Your output should be the whole listing, identical to the original.

================================

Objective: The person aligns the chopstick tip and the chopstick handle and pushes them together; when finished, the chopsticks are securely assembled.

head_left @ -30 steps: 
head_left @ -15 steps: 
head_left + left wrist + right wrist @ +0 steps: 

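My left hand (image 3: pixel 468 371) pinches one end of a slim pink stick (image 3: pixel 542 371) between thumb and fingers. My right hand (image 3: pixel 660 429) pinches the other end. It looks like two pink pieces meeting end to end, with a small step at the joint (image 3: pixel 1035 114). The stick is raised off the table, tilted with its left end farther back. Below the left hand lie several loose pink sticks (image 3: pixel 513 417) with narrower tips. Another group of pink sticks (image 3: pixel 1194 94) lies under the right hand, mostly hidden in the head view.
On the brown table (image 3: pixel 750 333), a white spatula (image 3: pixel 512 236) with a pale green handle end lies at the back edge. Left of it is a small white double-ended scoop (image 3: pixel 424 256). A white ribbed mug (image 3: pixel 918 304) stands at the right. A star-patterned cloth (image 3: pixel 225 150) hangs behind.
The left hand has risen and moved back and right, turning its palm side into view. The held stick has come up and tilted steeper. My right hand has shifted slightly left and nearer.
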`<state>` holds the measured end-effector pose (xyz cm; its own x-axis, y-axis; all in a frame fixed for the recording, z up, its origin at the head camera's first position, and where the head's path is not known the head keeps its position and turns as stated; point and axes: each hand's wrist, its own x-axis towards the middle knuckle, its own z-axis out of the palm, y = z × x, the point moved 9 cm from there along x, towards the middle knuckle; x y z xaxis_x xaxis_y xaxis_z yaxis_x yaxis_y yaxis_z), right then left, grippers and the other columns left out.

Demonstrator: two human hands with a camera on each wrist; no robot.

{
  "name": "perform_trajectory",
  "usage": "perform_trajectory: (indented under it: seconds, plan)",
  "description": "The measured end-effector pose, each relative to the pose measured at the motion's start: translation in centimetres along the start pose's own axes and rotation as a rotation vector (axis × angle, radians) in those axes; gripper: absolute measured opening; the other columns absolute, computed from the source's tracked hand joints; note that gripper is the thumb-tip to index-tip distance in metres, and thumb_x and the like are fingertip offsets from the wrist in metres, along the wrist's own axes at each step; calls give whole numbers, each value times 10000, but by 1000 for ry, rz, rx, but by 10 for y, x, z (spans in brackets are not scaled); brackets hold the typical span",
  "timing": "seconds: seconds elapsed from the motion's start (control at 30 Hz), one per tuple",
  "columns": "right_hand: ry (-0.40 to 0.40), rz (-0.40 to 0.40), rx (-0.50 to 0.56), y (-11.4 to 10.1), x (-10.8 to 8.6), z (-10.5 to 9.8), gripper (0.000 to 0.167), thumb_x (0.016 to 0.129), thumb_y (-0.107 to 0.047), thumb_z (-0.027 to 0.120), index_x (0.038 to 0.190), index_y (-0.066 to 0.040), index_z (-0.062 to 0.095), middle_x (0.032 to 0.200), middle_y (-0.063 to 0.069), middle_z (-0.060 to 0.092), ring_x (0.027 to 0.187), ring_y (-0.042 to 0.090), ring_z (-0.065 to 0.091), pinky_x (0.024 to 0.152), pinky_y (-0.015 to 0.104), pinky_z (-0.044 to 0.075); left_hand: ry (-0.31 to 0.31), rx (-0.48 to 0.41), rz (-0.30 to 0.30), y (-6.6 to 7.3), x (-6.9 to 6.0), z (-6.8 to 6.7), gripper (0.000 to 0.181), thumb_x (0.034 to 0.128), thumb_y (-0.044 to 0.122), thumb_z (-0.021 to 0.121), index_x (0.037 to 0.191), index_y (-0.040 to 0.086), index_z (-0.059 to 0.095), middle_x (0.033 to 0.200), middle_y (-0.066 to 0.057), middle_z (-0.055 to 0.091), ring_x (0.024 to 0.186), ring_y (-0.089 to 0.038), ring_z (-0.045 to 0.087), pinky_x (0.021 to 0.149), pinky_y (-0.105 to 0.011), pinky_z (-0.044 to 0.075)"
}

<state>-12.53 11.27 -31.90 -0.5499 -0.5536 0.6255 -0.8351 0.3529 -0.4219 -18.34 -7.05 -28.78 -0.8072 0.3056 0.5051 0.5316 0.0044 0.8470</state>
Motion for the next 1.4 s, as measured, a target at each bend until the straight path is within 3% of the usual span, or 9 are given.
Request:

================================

Task result:
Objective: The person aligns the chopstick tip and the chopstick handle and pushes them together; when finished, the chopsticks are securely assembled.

head_left @ -30 steps: 
head_left @ -15 steps: 
head_left + left wrist + right wrist @ +0 steps: 

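My left hand (image 3: pixel 468 371) pinches one end of a slim pink stick (image 3: pixel 542 371) between thumb and fingers. My right hand (image 3: pixel 660 429) pinches the other end. It looks like two pink pieces meeting end to end, with a small step at the joint (image 3: pixel 1035 114). The stick is raised off the table, tilted with its left end farther back. Below the left hand lie several loose pink sticks (image 3: pixel 513 417) with narrower tips. Another group of pink sticks (image 3: pixel 1194 94) lies under the right hand, mostly hidden in the head view.
On the brown table (image 3: pixel 750 333), a white spatula (image 3: pixel 512 236) with a pale green handle end lies at the back edge. Left of it is a small white double-ended scoop (image 3: pixel 424 256). A white ribbed mug (image 3: pixel 918 304) stands at the right. A star-patterned cloth (image 3: pixel 225 150) hangs behind.
The left hand has risen and moved back and right, turning its palm side into view. The held stick has come up and tilted steeper. My right hand has shifted slightly left and nearer.
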`<state>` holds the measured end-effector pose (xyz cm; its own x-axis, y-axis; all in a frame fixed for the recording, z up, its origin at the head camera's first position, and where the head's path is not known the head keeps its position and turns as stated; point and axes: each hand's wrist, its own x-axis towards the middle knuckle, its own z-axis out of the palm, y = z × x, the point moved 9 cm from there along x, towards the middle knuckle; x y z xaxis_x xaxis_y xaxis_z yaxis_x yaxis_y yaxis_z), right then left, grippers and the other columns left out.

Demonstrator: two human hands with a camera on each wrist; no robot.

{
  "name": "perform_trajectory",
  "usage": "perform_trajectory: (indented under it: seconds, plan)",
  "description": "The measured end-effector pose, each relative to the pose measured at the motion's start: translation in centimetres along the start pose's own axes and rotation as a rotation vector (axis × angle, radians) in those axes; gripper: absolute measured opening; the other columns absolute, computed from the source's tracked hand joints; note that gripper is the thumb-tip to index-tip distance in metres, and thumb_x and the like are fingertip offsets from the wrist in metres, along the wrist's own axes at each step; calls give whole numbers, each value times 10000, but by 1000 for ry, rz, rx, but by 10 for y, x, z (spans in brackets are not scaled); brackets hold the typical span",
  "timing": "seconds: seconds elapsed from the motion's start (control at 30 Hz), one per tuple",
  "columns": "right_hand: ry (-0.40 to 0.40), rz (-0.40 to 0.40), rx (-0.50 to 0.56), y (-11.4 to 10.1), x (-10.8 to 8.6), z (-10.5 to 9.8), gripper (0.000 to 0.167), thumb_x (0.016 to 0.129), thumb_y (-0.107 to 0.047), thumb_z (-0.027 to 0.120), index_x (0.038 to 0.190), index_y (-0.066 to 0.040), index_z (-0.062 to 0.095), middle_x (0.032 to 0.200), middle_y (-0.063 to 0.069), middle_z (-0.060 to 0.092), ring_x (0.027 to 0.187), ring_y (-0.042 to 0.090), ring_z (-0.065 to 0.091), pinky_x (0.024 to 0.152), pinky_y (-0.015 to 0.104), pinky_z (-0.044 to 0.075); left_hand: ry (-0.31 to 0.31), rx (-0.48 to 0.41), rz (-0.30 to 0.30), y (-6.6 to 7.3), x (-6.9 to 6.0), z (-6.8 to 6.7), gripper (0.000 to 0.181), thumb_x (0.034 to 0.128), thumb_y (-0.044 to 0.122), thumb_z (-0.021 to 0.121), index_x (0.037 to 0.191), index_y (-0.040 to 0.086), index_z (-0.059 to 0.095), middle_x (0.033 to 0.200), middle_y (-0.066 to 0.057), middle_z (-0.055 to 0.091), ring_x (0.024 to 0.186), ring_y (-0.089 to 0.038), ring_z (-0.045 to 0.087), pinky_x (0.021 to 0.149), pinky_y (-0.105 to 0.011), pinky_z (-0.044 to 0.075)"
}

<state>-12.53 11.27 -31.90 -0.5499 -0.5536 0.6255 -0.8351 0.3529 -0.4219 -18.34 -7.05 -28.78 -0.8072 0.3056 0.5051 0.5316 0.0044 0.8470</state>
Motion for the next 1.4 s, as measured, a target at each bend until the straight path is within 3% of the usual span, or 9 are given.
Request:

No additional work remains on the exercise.